Desde que mi lista de papeles se amplió al de madre he descubierto la ira en su versión más refinada: la que puede provocar alguien pequeño y presuntamente angelical al que amas sin límites. Los desencadenantes no parecen tan graves vistos en frío: tirar la comida al suelo, resistirse a que la vistan, insistir en ir en brazos ignorando el dolor de riñones del porteador. Quizá estas acciones remueven viejas heridas, o anticipan guerras futuras que los agoreros anticipan casi con placer: ‘Esto no es nada, verás dentro de unos años…’.

Para mi sorpresa, los gestos de enfado parecen divertir a la pequeña Inés, quizá porque le han revelado una versión más animada de su madre, tranquila y calmada casi siempre. La rabia va creciendo con su risa, hasta convertirse en impotencia y desesperación. Llegados a este punto veo por un momento la escena desde fuera y descubro a la niña de dos años que fui peleando con otra cría de su edad.

Saber que muchos gestionamos como podemos la furia supone un cierto consuelo. Camino del parque, escucho los gritos de un padre fuera de sí y aun sabiendo que no actúa bien no puedo evitar compadecerle. La ira sabe a vergüenza y a frustración y la acompaña siempre otra emoción no menos amarga: el arrepentimiento.

Para siempre

Desde que un hijo llega ya no concibes tu vida sin él. Cuando escuché esta frase Inés no era ni siquiera un proyecto, así que la di por cierta sin más. Hoy pienso que el que se siente por ellos es uno de los pocos amores, si no el único, que perdurará siempre, a no ser que nos falle la memoria. Puede que -el destino no lo quiera- se vayan antes que nosotros, pero el dolor de la ausencia los torna aún más presentes. De los afectos es difícil hablar; si a veces nos cuesta calibrar los propios, cuánto más los ajenos. La única referencia es nuestra vivencia propia, y en función de ella medimos y esperamos.
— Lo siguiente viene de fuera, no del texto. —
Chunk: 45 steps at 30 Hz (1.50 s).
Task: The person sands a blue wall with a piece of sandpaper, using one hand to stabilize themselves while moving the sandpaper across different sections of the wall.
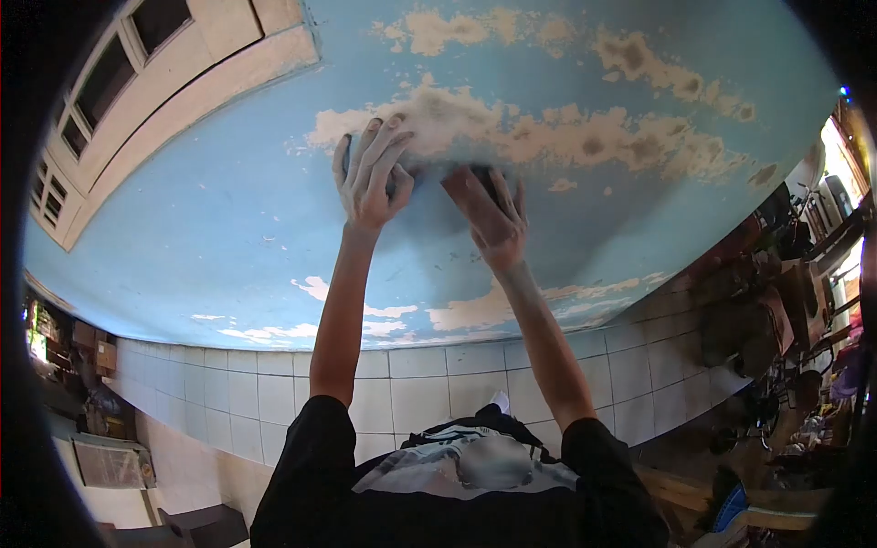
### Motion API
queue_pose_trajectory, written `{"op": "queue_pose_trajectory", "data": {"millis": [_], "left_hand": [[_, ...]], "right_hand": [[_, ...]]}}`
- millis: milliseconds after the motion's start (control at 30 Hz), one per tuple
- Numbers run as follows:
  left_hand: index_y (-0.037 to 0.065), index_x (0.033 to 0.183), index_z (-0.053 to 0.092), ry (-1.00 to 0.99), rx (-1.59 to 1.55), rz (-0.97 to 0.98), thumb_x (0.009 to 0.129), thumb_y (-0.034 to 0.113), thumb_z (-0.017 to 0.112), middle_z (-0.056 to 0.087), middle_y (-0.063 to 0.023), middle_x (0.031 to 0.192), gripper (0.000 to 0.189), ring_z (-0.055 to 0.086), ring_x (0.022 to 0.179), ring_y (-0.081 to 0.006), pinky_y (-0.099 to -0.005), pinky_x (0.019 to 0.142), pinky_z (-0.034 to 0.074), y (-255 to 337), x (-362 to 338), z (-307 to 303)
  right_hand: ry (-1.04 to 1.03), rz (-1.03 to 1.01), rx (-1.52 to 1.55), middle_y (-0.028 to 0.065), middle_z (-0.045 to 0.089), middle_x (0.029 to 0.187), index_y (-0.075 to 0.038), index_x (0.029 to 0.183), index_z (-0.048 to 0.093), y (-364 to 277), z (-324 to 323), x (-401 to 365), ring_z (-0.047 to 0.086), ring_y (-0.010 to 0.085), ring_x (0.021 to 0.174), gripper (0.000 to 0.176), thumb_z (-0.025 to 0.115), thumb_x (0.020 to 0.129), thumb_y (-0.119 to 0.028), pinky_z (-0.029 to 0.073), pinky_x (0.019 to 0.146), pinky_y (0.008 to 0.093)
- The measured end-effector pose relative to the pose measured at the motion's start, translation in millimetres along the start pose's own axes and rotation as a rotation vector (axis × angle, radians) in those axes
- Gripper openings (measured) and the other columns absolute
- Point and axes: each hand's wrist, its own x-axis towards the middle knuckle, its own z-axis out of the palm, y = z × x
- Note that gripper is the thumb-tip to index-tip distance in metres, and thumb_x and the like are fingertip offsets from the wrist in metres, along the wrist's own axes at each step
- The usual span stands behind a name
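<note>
A light blue wall (228, 210) with several pale, bare patches stands before me. My left hand (373, 183) lies against it with fingers spread, at the lower left edge of a large whitish patch (448, 119). White dust coats its fingers, and it holds nothing. My right hand (504, 228), also dusty, grips a reddish-brown piece of sandpaper (477, 203). The sandpaper is at the wall just below the patch, right of my left hand. Part of the right hand's fingers is hidden behind it.
A cream window frame (206, 78) with dark panes is at the upper left. White tiles (416, 402) line the lower wall. Cluttered objects (776, 320) stand along the right, with a blue-edged brush (731, 507) on wood at lower right. Boxes (91, 347) are at left.
</note>
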Motion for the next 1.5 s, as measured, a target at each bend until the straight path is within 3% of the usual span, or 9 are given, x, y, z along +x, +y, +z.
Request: {"op": "queue_pose_trajectory", "data": {"millis": [267,333,567,733,933,1167,1267,1300,1500], "left_hand": [[0.013,0.104,0.060,0.013,-0.018,-0.025,0.071,0.002,0.049,0.059,-0.0017,0.118,0.037,0.051,0.115,-0.0205,-0.0405,0.102,0.028,2.7,-1.3,1.6],[0.014,0.104,0.060,0.013,-0.011,-0.019,0.071,0.002,0.050,0.059,-0.0011,0.118,0.037,0.051,0.115,-0.0202,-0.0402,0.102,0.027,-2.0,-0.5,1.9],[0.014,0.101,0.061,0.001,0.014,-0.009,0.071,0.003,0.049,0.060,-0.0005,0.118,0.035,0.052,0.115,-0.0196,-0.0400,0.104,0.026,-0.7,-5.8,2.8],[0.014,0.098,0.061,0.018,-0.010,-0.001,0.070,0.002,0.050,0.061,-0.0010,0.116,0.032,0.053,0.115,-0.0200,-0.0402,0.104,0.026,-1.1,-2.4,3.8],[0.013,0.093,0.059,0.029,0.019,0.007,0.071,0.001,0.050,0.061,-0.0016,0.115,0.027,0.052,0.115,-0.0204,-0.0415,0.104,0.026,-2.1,-0.9,5.2],[0.013,0.093,0.059,0.026,0.018,-0.005,0.069,0.000,0.050,0.062,-0.0012,0.115,0.029,0.052,0.116,-0.0205,-0.0414,0.104,0.025,-3.0,-4.7,4.9],[0.014,0.093,0.059,0.021,0.012,-0.011,0.069,-0.001,0.050,0.062,-0.0004,0.115,0.030,0.051,0.116,-0.0202,-0.0414,0.104,0.025,-0.2,-5.6,6.3],[0.015,0.093,0.059,0.024,0.011,-0.008,0.068,-0.001,0.050,0.062,0.0000,0.115,0.030,0.051,0.116,-0.0201,-0.0413,0.105,0.025,-2.4,-5.5,5.8],[0.015,0.093,0.059,0.025,0.023,-0.008,0.068,0.000,0.051,0.061,0.0007,0.115,0.030,0.052,0.115,-0.0189,-0.0405,0.105,0.026,-1.3,-5.2,5.5]], "right_hand": [[0.105,0.027,0.026,0.0034,0.060,0.118,-0.013,0.113,0.062,-10.0,7.2,-4.7,0.051,0.0274,0.117,0.038,0.065,0.076,-0.005,0.030,0.100,0.0543],[-0.079,0.006,-0.093,0.0072,0.060,0.117,-0.008,0.114,0.061,-9.0,8.6,-28.7,0.049,0.0286,0.118,0.041,0.066,0.074,-0.004,0.030,0.100,0.0553],[0.114,0.060,0.169,0.0177,0.058,0.117,-0.001,0.114,0.059,-14.7,26.5,-4.2,0.047,0.0374,0.119,0.045,0.061,0.069,0.003,0.024,0.099,0.0617],[0.020,0.066,0.035,0.0113,0.055,0.122,-0.006,0.124,0.050,-10.5,27.7,-31.7,0.048,0.0302,0.117,0.046,0.061,0.079,-0.006,0.036,0.098,0.0454],[-0.015,0.229,-0.045,0.0147,0.044,0.132,-0.009,0.133,0.038,-37.2,45.0,-29.5,0.044,0.0257,0.121,0.051,0.056,0.085,-0.014,0.031,0.102,0.0331],[0.304,0.282,-0.059,0.0168,0.043,0.134,-0.001,0.128,0.045,-49.8,42.0,-12.4,0.038,0.0300,0.126,0.052,0.053,0.076,-0.001,0.020,0.106,0.0527],[0.018,0.160,0.005,0.0194,0.054,0.121,0.005,0.117,0.052,-45.3,41.8,-33.8,0.045,0.0365,0.119,0.037,0.049,0.080,0.007,0.025,0.106,0.0460],[0.024,0.141,-0.136,0.0180,0.041,0.135,0.003,0.128,0.044,-39.9,27.6,-23.9,0.038,0.0296,0.127,0.048,0.046,0.080,0.005,0.023,0.106,0.0497],[0.148,0.358,0.039,0.0193,0.044,0.132,0.003,0.128,0.041,-40.0,40.4,-46.8,0.041,0.0321,0.124,0.048,0.045,0.080,0.006,0.024,0.106,0.0483]]}}
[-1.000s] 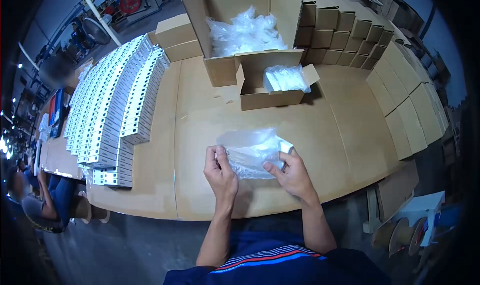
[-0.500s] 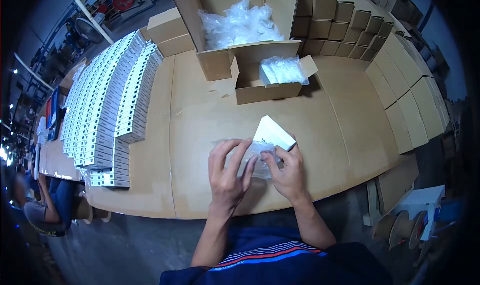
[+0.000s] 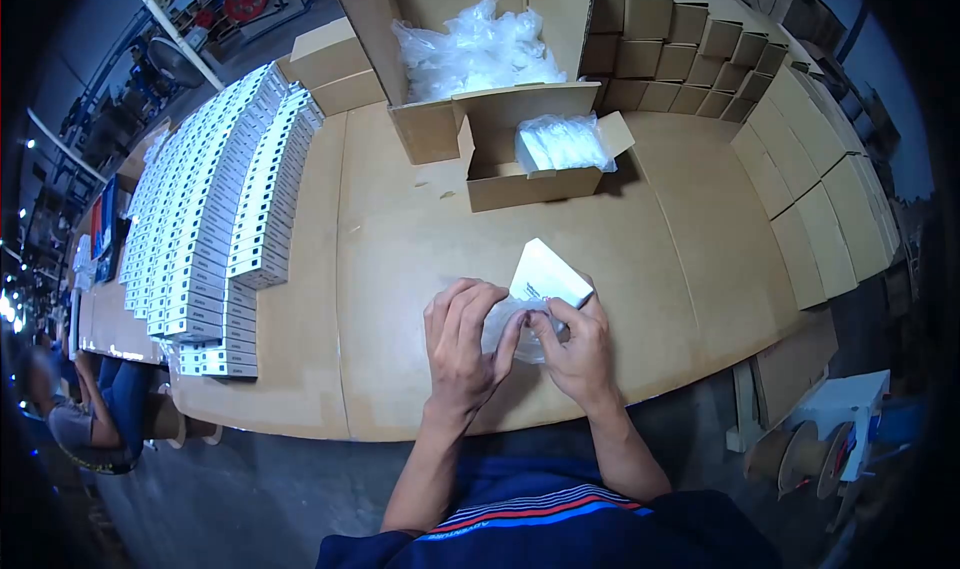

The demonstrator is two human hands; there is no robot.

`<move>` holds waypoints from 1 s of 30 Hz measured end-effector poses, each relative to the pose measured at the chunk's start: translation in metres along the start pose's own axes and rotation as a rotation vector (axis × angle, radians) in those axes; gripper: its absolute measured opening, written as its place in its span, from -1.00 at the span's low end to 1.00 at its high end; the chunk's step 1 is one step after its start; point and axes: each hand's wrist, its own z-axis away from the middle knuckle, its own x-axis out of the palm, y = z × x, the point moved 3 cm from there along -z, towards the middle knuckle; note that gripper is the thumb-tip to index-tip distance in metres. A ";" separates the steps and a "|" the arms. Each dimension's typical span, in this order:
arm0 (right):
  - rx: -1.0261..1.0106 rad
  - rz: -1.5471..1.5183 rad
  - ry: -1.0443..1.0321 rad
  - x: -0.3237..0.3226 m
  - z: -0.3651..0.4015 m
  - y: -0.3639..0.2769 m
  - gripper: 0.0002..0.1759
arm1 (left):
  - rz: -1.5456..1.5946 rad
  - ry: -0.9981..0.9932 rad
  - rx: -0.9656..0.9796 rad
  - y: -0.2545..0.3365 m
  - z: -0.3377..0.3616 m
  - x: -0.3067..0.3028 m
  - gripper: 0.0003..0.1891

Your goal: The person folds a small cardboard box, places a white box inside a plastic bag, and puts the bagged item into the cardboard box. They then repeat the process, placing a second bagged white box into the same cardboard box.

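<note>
Currently, on my feed | right hand [image 3: 578, 352] pinches white box [image 3: 549, 272] with clear bag [image 3: 503, 317] | left hand [image 3: 463, 352] curls at the bag, whether pinching I cannot tell | box juts past bag, over the surface [image 3: 390, 259] | open carton [image 3: 535, 192] beyond

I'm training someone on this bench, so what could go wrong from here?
The clear plastic bag could tear, since the left hand and right hand are working close together at it. The white box might slip, as its upper end sticks out beyond the bag. The stacked white boxes could topple if bumped; their near end stands close to the table's edge.
</note>
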 end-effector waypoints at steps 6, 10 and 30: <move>0.002 0.000 -0.027 0.001 -0.001 0.002 -0.77 | 0.011 0.053 -0.015 -0.002 0.001 0.005 -0.61; 0.014 -0.017 -0.039 0.001 -0.002 0.002 -0.75 | 0.026 0.106 0.006 -0.005 0.000 0.006 -0.67; 0.011 -0.006 -0.035 0.003 -0.002 0.004 -0.77 | 0.021 -0.043 -0.037 -0.006 0.002 0.008 -0.59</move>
En la crianza existe una fase de absoluta dependencia, esos años en los que, si el trabajo u otros quehaceres no lo ‘remedian’ -la jornada laboral como salvación, quién lo iba a decir- los niños se convierten literalmente en parte de ti, algo insoslayable al plantearse pequeños y grandes planes: un café con las amigas, un fin de semana fuera, apuntarse a ese curso, ir a la peluquería… Los que saben de esto recomiendan disfrutarlo intensamente: ‘El tiempo vuela y antes de que te des cuenta se marchará’, advierten. Supongo que será así; tantas voces no pueden estar equivocadas, pero cierto es también que a ratos sobrevuela una sensación como de angustia. Sucede aunque sea plenamente deseado y llegue con la libertad apurada al límite; quizá sea precisamente por eso.

Hace unos días, un conocido nos preguntó cómo lo ‘llevamos’ en un tono entre la resignación y el hastío. Al ver a su lado a una cría algo más pequeña que Inés deduje que se refería a la paternidad. Sin esperar respuesta, empezó a detallar lo que para él es un sufrimiento cotidiano: madrugar para llevar a su pequeña a la guardería, noches de sueño interrumpido, la atención permanente para evitar que se golpee contra todo, renunciar al gin-tónic en el bar de abajo (por no hablar de ‘liarse’ hasta las cinco, resaca y bebés son una combinación letal). Lo peor de todo, dijo, es que ‘mañana toca lo mismo otra vez, y pasado también’.para siempre

Tanta frustración me produjo entonces extrañeza y un poco de lástima. Pensé que algunos habrían de plantearse seriamente si la paternidad es lo que de verdad desean. Hoy creo que lo comprendo mejor: a lo mejor tenía un mal día, o quizá sólo se atrevió a expresar algo que muchos niegan y casi todos callan. A veces uno puede arrepentirse de ser padre, aunque su hijo sea lo más grande que le ha regalado la vida.